● **What the task asks**:
When you reach the line containing "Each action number" in the entries below, start writing out each line exactly, and stop after the line containing "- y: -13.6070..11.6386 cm".
== Given records
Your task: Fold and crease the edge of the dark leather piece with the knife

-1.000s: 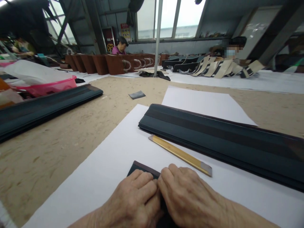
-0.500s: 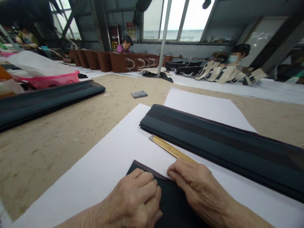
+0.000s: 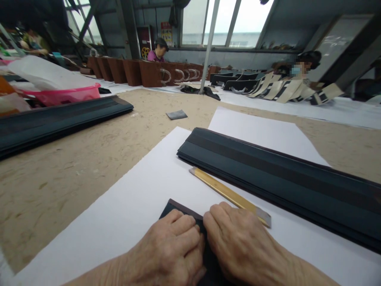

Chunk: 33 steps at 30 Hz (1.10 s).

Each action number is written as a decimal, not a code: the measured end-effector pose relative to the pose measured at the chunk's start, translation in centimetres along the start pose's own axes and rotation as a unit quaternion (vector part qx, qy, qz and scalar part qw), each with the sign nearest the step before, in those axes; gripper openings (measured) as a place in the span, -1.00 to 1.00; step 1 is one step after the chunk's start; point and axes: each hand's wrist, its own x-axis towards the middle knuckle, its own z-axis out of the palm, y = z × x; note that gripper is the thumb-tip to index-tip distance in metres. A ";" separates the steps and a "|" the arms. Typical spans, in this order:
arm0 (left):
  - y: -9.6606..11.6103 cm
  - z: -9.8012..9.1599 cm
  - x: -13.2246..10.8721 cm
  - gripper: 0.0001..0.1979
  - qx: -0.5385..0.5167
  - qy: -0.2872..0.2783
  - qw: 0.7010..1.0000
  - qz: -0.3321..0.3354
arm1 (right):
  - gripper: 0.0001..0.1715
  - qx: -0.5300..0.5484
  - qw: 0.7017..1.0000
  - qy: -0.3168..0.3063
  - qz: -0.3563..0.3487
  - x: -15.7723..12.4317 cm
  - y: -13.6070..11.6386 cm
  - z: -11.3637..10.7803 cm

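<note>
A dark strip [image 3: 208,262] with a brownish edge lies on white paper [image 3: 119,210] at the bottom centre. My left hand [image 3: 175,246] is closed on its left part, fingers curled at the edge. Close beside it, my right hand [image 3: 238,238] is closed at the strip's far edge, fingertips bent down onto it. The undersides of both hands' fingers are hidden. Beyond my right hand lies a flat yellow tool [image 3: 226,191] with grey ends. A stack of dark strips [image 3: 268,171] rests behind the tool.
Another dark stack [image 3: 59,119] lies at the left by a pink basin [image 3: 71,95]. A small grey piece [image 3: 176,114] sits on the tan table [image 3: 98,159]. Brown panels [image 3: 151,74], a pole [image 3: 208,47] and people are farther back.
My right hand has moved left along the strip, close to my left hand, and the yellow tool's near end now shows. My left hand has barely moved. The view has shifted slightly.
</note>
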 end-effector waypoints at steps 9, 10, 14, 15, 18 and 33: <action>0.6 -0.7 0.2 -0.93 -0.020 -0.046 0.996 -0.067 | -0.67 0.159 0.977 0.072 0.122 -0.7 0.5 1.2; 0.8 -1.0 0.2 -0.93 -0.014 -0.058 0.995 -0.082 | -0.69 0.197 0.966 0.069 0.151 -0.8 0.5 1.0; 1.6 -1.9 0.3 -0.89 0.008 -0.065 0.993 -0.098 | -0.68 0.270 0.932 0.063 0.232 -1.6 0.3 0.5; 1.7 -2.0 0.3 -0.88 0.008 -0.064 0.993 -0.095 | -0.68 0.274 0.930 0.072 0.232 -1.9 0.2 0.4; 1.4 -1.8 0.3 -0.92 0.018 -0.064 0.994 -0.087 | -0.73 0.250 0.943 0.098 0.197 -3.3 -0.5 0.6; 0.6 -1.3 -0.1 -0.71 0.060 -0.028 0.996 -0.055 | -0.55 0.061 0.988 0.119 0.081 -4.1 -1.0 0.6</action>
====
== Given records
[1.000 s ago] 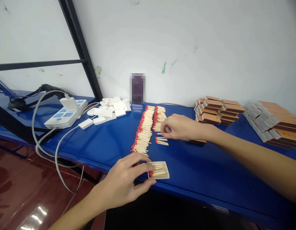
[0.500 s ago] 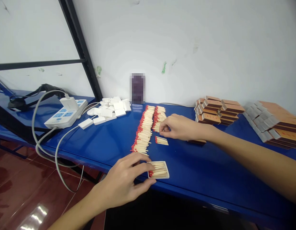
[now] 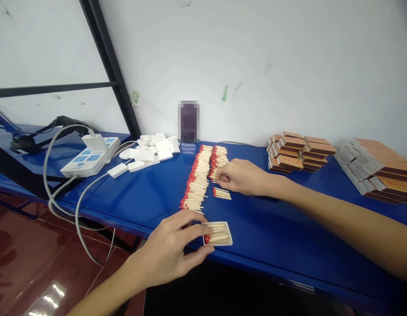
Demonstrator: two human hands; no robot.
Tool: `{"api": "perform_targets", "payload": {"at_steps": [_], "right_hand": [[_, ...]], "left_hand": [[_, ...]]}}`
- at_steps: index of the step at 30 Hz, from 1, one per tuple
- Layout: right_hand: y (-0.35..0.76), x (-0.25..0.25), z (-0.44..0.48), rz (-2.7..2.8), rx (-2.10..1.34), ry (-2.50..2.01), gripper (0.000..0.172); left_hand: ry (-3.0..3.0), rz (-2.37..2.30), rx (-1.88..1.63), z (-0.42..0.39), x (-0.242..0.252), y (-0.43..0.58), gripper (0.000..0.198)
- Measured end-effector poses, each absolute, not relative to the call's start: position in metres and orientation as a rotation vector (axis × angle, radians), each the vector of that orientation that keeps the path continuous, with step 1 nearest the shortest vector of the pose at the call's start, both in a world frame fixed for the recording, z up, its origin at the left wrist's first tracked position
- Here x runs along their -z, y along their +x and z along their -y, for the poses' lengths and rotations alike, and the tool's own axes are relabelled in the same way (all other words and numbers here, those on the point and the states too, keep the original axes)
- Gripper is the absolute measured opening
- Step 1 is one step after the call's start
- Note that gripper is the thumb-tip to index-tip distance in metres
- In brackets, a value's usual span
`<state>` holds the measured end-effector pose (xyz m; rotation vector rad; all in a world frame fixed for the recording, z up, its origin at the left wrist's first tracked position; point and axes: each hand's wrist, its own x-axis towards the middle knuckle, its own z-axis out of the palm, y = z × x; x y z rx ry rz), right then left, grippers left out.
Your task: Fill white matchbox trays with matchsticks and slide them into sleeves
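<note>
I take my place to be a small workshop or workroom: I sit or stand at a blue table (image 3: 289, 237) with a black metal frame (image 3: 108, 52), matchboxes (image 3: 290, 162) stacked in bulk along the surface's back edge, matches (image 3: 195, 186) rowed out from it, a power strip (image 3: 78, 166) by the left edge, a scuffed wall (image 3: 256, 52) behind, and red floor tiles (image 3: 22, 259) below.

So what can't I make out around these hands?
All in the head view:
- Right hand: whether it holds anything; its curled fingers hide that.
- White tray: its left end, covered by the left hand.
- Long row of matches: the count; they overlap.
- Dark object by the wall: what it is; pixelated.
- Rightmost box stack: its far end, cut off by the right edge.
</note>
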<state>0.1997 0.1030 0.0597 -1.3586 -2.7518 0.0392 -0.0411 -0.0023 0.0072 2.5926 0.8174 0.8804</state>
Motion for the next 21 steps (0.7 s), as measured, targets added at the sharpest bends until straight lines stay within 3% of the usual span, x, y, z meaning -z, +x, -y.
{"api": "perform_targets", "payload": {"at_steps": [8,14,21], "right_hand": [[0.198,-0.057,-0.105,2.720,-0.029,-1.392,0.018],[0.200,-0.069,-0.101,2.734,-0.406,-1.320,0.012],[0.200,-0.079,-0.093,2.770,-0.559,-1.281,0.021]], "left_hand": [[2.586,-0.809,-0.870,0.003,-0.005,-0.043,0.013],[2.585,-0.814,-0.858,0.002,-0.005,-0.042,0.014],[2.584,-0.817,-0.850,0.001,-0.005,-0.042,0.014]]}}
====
● **Reply**:
Each action number is written as a decimal, not a code: the measured end-effector pose relative to the pose measured at the chunk's start, translation in centimetres along the start pose's own axes and rotation as a unit quaternion (vector part qx, qy, qz and scalar part qw), each with the sign nearest the step before, in those axes; gripper openings (measured) as a place in the span, -1.00 to 1.00; step 1 is one step after the chunk's start; point and axes: each hand's wrist, its own x-axis towards the middle knuckle, its own z-axis out of the palm, y = z × x; note that gripper is the thumb-tip to index-tip distance in metres. A ";" separates the steps and a "|" the arms. Typical spans, in this order:
arm0 (left):
  - y: -9.6606..11.6103 cm
  - z: -9.8012..9.1599 cm
  - x: -13.2246..10.8721 cm
  - gripper: 0.0001..0.1979
  - qx: -0.5385..0.5167
  - qy: -0.2872..0.2783
  - qw: 0.7010..1.0000
  - qz: -0.3321..0.3354
arm1 (right):
  - gripper: 0.0001..0.1715
  - qx: -0.5300..0.5484
  - qw: 0.7017..1.0000
  - qy: -0.3168..0.3063
  - qz: -0.3563..0.3487
  - x: -15.7723..12.4317 cm
  - y: -13.6070..11.6386 cm

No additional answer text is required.